In {tidymodels} it is often recommended to split the data using the initial_split() function. This is useful when you are interested in a random sample from the data. As such, the initial_split() function produces a list of information that is used downstream in the model fitting and model prediction process. However, sometimes we have data that we want to fit specifically to a training set and then test on data set that we define. For example, training a model on years 2010-2015 and then testing a model on years 2016-2019.

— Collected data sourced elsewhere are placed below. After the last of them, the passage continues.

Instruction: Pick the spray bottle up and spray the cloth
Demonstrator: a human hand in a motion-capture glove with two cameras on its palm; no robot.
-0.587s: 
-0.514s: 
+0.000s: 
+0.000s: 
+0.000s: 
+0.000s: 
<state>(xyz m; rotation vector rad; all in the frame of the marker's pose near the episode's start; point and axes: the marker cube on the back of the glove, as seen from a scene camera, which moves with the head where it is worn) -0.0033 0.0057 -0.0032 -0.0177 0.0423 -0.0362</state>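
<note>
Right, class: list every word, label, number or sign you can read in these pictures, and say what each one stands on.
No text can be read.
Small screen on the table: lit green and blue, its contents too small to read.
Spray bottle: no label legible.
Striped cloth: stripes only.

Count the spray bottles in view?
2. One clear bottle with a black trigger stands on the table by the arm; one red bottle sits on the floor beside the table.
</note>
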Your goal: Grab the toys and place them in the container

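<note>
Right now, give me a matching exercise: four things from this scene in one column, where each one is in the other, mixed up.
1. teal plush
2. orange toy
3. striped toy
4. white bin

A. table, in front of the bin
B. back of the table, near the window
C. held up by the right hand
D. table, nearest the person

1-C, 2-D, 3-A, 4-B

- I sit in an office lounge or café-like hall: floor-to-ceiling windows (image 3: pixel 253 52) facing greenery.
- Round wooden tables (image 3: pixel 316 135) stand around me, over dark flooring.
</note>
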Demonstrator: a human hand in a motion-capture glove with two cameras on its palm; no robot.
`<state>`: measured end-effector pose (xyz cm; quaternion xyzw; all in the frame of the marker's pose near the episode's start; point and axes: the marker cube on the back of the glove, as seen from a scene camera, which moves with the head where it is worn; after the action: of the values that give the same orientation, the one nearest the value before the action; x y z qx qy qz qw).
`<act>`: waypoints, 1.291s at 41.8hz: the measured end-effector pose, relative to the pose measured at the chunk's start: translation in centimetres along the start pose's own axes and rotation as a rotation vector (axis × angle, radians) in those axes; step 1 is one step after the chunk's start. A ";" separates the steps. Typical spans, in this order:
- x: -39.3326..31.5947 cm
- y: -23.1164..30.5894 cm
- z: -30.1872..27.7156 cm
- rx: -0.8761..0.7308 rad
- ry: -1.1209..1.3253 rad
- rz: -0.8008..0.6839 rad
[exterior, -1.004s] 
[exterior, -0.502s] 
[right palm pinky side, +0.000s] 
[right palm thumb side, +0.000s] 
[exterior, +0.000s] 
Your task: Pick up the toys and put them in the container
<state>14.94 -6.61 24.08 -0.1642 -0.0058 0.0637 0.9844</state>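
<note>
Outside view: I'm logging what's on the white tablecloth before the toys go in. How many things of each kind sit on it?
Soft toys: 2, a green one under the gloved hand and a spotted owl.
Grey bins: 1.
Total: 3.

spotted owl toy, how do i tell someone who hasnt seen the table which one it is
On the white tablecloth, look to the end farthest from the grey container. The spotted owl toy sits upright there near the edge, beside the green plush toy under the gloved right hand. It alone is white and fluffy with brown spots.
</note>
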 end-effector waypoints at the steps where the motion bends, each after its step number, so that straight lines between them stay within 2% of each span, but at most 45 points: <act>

This tutorial walks through creating your own bespoke train/test sets, fitting a model, and then making predictions, while circumventing the issues that may arise from not having the initial_split() object.

Load the AirQuality Data

library(tidyverse)
library(tidymodels)
library(datasets)

data("airquality")

airquality %>% count(Month)

Train/Test Split

We want to use `tidymodels` to build a model on months 5-7 and test the model on months 8 and 9?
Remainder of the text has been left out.